Utilizing data is an essential function for students and researchers alike. Whether you’re just starting your data journey or are a seasoned analyst, the library offers services and resources to help you understand, clean, and analyze your own data and secondary data.
Various tools, both proprietary and open source, are available to you for data cleaning and analysis. While learning these tools and the skills needed to use them can be challenging, various avenues of support exist for new and existing learners including previously recorded webinars and upcoming workshops! Topics covered by these materials include coding in R, Python, and SQL.
In addition to tools and resources provided by the UT Libraries, OIT also provides access to many great tools that can be used for cleaning and analysis. A list of current tools is available here: https://oit.utk.edu/software-hardware/software/. Software is available both for local download to your personal computer and online using Citrix.
OIT also provides instructor-led workshops for some of the tools available as well as self-paced options:
R is a free collection of programs, libraries, and utilities used by programmers for data visualization and statistical analysis. Resources for downloading and using R can be found below.
MATLABis a licensed software environment that can be used by programmers to process and visualize data. MATLAB Online is accessible to students through the University of Tennessee, using their UTK email address.
SPSS is a paid software offering advanced statistical analysis, text analysis, integration with big data, and seamless deployment into applications. SPSS Statistics is used for extracting and analyzing datasets. SPSS Modeler is used for data preparation and discovery, and predictive analytics.
SAS is a software company offering a variety of tools and resources for data analytics. SAS Viya is a paid AI and analytics platform designed to manage data, develop models, and help users make grounded decisions. SAS Skill Builder for Students is a hub where users can access free software, take E-Learning courses and certification pathways, and watch technical tutorials for SAS programs and data analytics/visualizations.
Looking for more intensive and data analysis support?
OIT’s Research Computing Support (RCS) can help you with designing a research project and analyzing the results. Students are eligible for 15 hours of help each semester, while faculty can receive up to 50 hours each year. To get started with RCS, please reach out to the OIT Helpdesk.
Being a good steward of your data doesn’t start with collection, and it doesn't end there either! To get the most out of your research data, you can follow a few best practices to maximize the total benefit your data can provide.

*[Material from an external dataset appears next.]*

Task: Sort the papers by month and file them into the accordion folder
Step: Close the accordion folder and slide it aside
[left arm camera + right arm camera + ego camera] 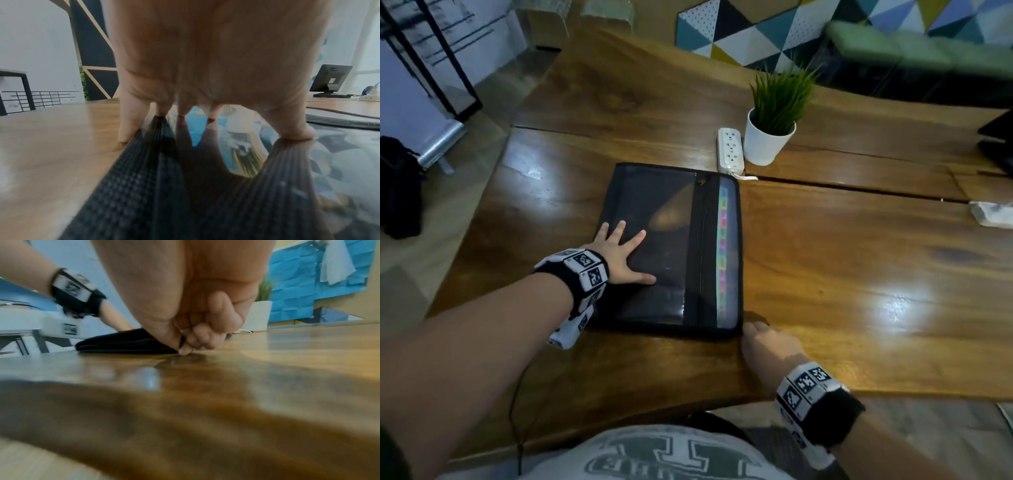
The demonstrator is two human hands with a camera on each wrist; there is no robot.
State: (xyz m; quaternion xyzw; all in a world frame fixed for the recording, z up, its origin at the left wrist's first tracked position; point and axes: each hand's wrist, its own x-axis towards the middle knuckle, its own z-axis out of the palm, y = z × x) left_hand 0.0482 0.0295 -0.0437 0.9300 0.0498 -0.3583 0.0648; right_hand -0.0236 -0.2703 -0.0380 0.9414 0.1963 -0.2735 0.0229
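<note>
Accordion folder (667, 246) lies flat and closed on the wooden table (842, 260), directly in front of the person, just short of the power strip (730, 149) and the potted plant (774, 120). Its long axis runs away from the person toward the far side of the table, and the strip of coloured tabs (723, 255) runs along its right edge, so the tabbed side faces right. No loose papers show in any view.

The left hand (621, 255) lies spread, fingers straight, palm down on the folder's glossy cover near its left edge, holding nothing and pinning the folder in place. The right hand (767, 339) is at the near right corner; the right wrist view shows its thumb and fingers (186, 351) curled and pinching something thin and dark right at that corner, probably a zipper pull, though it is too small to be sure.

The step in hand looks like opening the folder. To do it well, the pull should travel along the edge and not upward, with the left palm pressing firmly so that the folder neither slides nor twists on the slick wood. Slowing around the corners should keep the fabric from bunching.
</note>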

When designing your research study it's important to consider and create a data management plan. Plans such as these are sometimes required for grant-funded research and can help you with keeping your data organized if completed early.
Additional steps you can take to keep your data well maintained include using consistent naming conventions for your files, keeping your data in non-proprietary formats such as csv., xml., wav., tiff., and txt., and keeping multiple copies of your data in separate storage areas such as a local computer, hard drive, and cloud storage as security permits. It is also recommended that you keep updated metadata, which is the term used to describe information collected about the data such as what instruments were used and their calibrations, when the data was collected, and who collected it, records for data collected as well. What metadata you should include may depend on where you’re hoping to deposit your data as well as the subject material of the data. The Digital Curation Centre maintains a list of popular metadata standards here: https://www.dcc.ac.uk/guidance/standards/metadata/list.
Data ethics is a broad and complicated subject that must be considered in different ways during every step of the research and data lifecycles. Beyond ensuring the accuracy and honest disclosure of data collected, data should also be anonymized before sharing, sent and stored securely, and respectful of privacy expectations where applicable.
It’s also important to be mindful of potential biases that may lead to harmful interpretations of data. Considerations should be made regarding the inclusion or exclusion of groups that may be seen as representative of a dataset. Collected data should be inclusive of the groups it claims to represent and should be created and interpreted with input from those groups. Where applicable, it’s also important to consider potential harms that could be made possible by the existence of the data at all. Finally, data should be made openly available to the groups it could impact. For additional information about the ethical implications of data, researchers can explore the following resources:
Additionally, the ethical use of your own data and secondary data often start with citations. An explanation of how to get started with citing data can be found here: https://data.research.cornell.edu/data-management/storing-and-managing/data-citation/.